Role of p38 MAPK and oxidative stress in the ozonic effects on OVA challenged mice. OVA-O3 mice were received tail vein injection of SB239063 (4 mg/kg) (DMSO as control), or oral feeding of α-tocopherol (15 IU/kg) (50% ethanol as control), or both. a The lung function was assessed by the AHR in the left panels with the dose-response curves of Penh (top) and the log concentrations of methacholine required to increase Penh by 100% from baseline (LogPC100Penh) (bottom) showed, the airway resistance (top right) and the lung compliance (bottom right). b The total and differential cell counts in the BALF. c The representative images of H&E stained lung sections (top) and histological inflammation scores (bottom). d cytokines (IL-6, IL-13 and IFN-γ) and HA concentration in the BALF. e mRNAs expression of TNF-α, IL-5, IL-17 and CXCL-1 in the lungs. Data are shown as mean ± SEM; n = 7 in each group. Synergistic effect of SB239063& α-tocopherol, :p < 0.05

Figure 5b showed the effect of SB239063 and/or α-tocopherol on OVA-O3 induced accumulation of inflammatory cells into the airway lumen. The total and differential cell counts revealed that SB239063 alone could significantly decreased the number of neutrophils in the BAL samples, but had little effect on the total cell counts and other types of cells (macrophages, lymphocytes and eosinophils). On the other hand, α-tocopherol alone could significantly decrease the number of total leukocytes and each sub-cell types except lymphocytes in the BAL samples. The co-administration of SB239063 and α-tocopherol had significant inhibitory effect on all cell counts, and particularly a synergistic inhibitory effect on the neutrophil accumulation.

Next, the histopathological role of p38 MAPK activation and oxidative stress generation on the ozonic effect was examined (Fig. 5c). As shown in both the histological images and the quantified inflammation score, administration of SB239063 alone significantly decreased the inflammation score in perivascular area, while α-tocopherol treatment alone significantly decreased the inflammation in both perivascular and peribronchial area, as well as in their average (total). The co-administration of SB239063 and α-tocopherol had profound effect on reducing the inflammation score in perivascular area, peribronchial area, and in total.

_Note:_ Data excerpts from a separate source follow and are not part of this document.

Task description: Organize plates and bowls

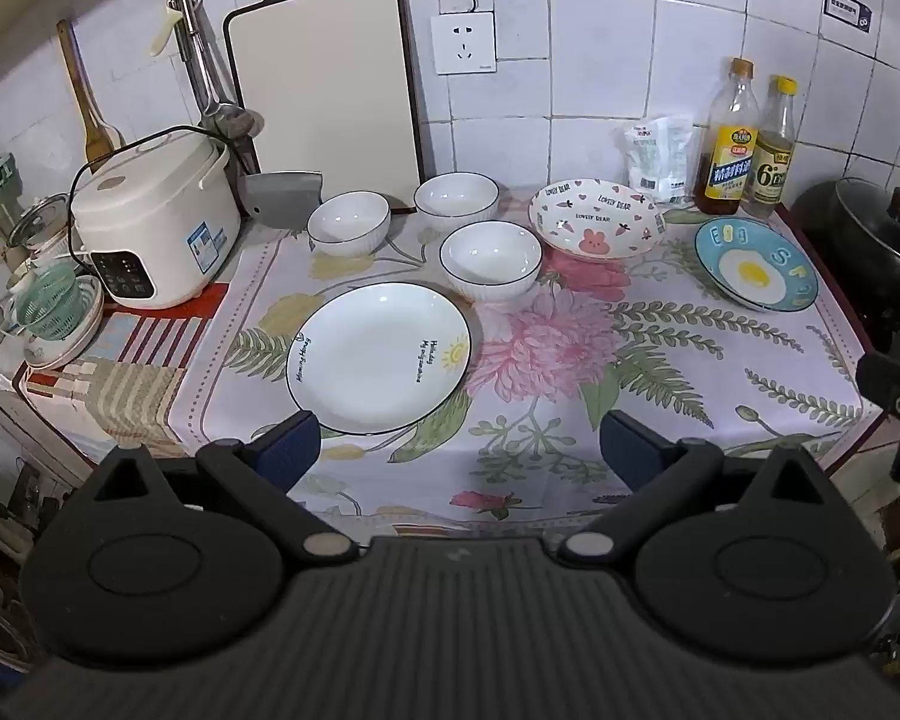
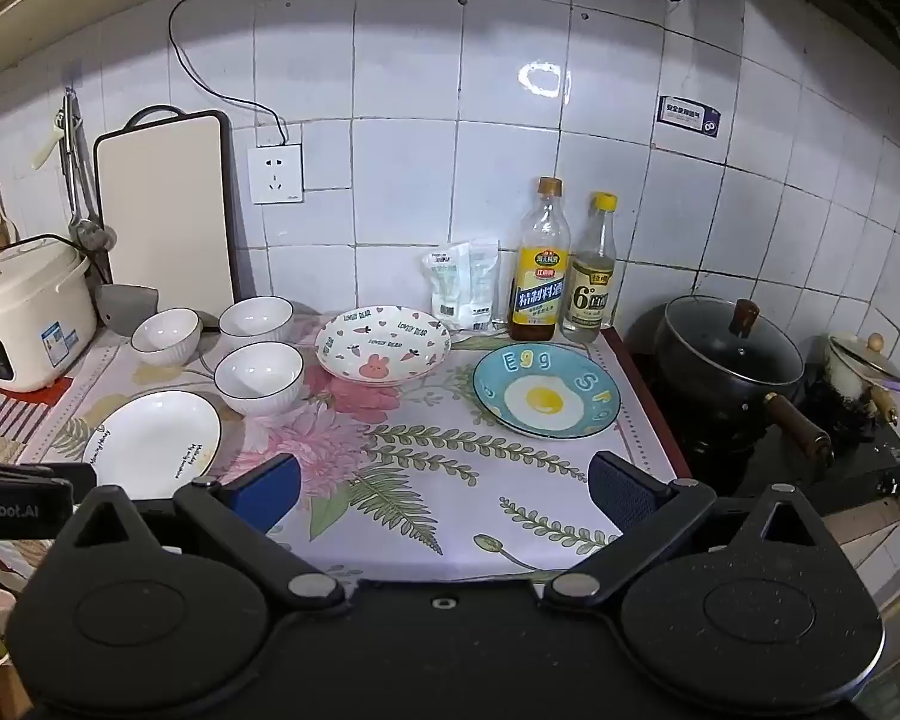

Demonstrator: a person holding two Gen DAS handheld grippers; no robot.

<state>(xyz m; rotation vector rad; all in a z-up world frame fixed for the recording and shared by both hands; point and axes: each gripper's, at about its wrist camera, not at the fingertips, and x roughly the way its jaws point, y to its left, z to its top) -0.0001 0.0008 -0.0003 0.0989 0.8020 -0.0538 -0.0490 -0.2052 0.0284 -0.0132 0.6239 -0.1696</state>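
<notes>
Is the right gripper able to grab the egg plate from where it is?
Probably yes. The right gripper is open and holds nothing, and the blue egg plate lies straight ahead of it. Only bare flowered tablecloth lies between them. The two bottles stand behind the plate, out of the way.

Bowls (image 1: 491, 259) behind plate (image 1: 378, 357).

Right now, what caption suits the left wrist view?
Open left gripper hovers before white plate, three bowls and two patterned plates.
</notes>
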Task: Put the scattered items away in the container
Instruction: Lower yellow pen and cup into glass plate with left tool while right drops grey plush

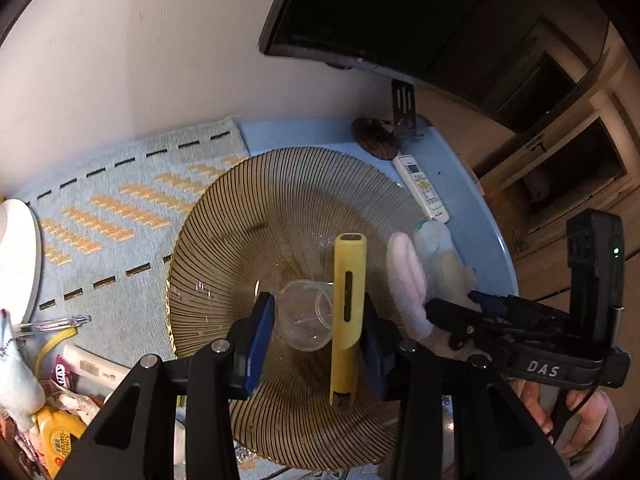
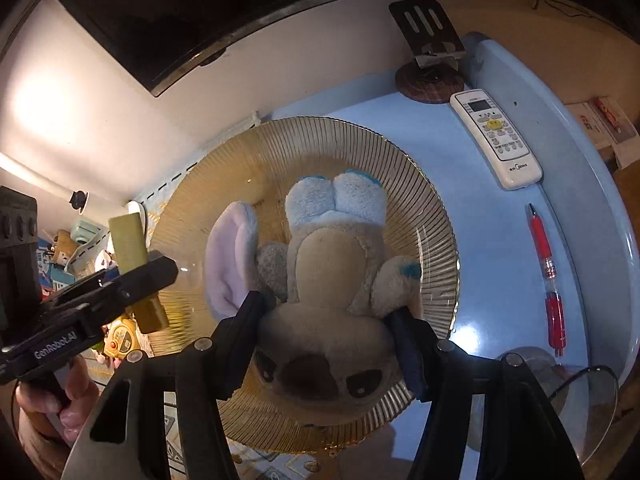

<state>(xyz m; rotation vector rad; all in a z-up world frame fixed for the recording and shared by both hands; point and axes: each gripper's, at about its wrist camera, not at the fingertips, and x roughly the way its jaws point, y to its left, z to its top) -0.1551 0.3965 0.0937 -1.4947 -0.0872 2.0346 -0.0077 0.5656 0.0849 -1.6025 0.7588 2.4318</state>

The effects of inhibition on p38 and oxidative stress in OVA-O3 model was further characterized by the cytokine profiles in BAL samples (Fig. 5d) and in the lungs (Fig. 5e). It was found that SB239063 treatment alone significantly decreased the OVA-O3 induced production of IFN-γ, IL-6 and IL-13 in the BAL fluid. Administration of α-tocopherol alone also reduced IFN-γ and IL-6, but not IL-13. The co-administration of SB239063 and α-tocopherol resulted in significant reduction in the level of all three cytokines with a profound effect on IL-6 production.

At the gene level, these two inhibitors alone or in combination also exhibited differential effects on down-regulating the expression of a different set of cytokines (TNF-a, IL-5, IL-17 and CXCL-1) in the lungs (Fig. 5e). Specifically, administration of SB239063 alone only significantly decreased IL-17 mRNA expression in the lungs. On the other hand, α-tocopherol treatment could significantly decrease the mRNA expressions of multiple cytokines, including TNF-α, IL-5 and IL-17, but not CXCL-1. Interestingly, only the co-administration of SB239063 and α-tocopherol was able to lower the CXCL-1 mRNA level with profound effect on all other cytokines (TNF-α, IL-5 and IL-17). Collectively, these data showed the potency of inhibiting both pathways in mitigating inflammation generated by O3 exposure in OVA challenged mice.

It is worth mentioning that hyaluronan, a type of glycosaminoglycan involved in inflammation, was differently modulated by the two chemical inhibitors (Fig. 5d). In comparison with the solvent treated OVA-O3 model, SB239063 treatment alone had no effect on hyaluronan level in the BALF, while α-tocopherol treatment alone significantly decreased the concentration of hyaluronan in the BAL fluid. Surprisingly, the decrease in hyaluronan level in the BAL fluid by the co-treatment of SB239063 and α-tocopherol was not statistically significant, indicating that the OVA-O3 induced hyaluronan production in the lungs was not p38 MAPK dependent.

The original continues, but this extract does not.